La foule se rua vers l’arrière, où la Wel-Kiej suivait à la traîne.

« Halte ! » commanda le Kaw-djer d’une voix si impérieuse qu’il fut obéi sur-le-champ.

En quelques secondes, le maître d’équipage eut établi un cordon de matelots, qui barra la route aux passagers affolés. Il n’y avait plus qu’à attendre le dénouement.

Une heure après, Karroly entrevit une énorme masse dans la région du Nord. Par quel miracle le Jonathan avait-il suivi sans dommage le chenal séparant l’île Herschell de l’île Hermitte ? Le certain, c’est qu’il l’avait franchi, puisqu’il avait maintenant devant lui les hauteurs de l’île Wollaston. Mais le flot se faisait alors sentir, et l’île Wollaston fut presque aussitôt laissée sur tribord.
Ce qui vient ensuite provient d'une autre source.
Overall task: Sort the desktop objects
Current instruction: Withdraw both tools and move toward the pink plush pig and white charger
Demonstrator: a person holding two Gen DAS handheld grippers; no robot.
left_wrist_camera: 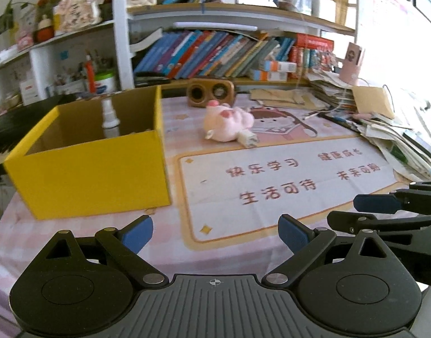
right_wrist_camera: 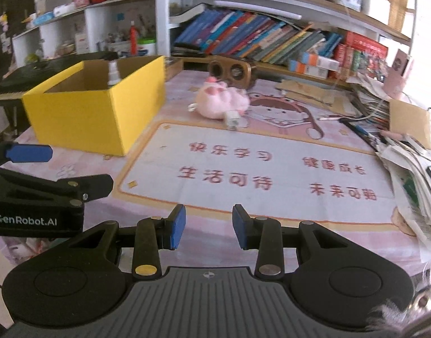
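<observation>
On the pink printed desk mat [left_wrist_camera: 285, 174], toward 12 o'clock in the left wrist view: pink plush toy [left_wrist_camera: 226, 122], lying on its side with a small tag end at 5 o'clock of it. Just behind it, at 12 o'clock again, wooden speaker [left_wrist_camera: 210, 92] against the bookshelf [left_wrist_camera: 215, 53]. At 10 o'clock, open yellow box [left_wrist_camera: 88, 169], well apart from the plush, with a white spray bottle [left_wrist_camera: 110, 118] standing upright inside (near the back wall). At 3 o'clock, messy paper stack [left_wrist_camera: 398, 138] along the mat edge.

Left gripper [left_wrist_camera: 215, 236] spread wide, blue pads far apart, nothing between. Right gripper [right_wrist_camera: 209, 226] parted more narrowly, likewise holding nothing, low over the mat's near edge. Both at 6 o'clock in their own views, side by side.
</observation>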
Lequel serait le plus fort, du vent ou du courant ? Le Jonathan, poussé par le premier, allait-il passer à l’Est de l’île Hoste, ou bien, drossé par le second, la doubler par le Sud ? Ni l’un, ni l’autre. Un peu avant une heure du matin, un formidable choc l’ébranla dans toute sa membrure, et il demeura immobile, en donnant une forte gîte sur bâbord.

Le navire américain venait de se mettre au plein sur la côte orientale de cette extrémité de l’île Hoste qui porte le nom de Faux cap Horn.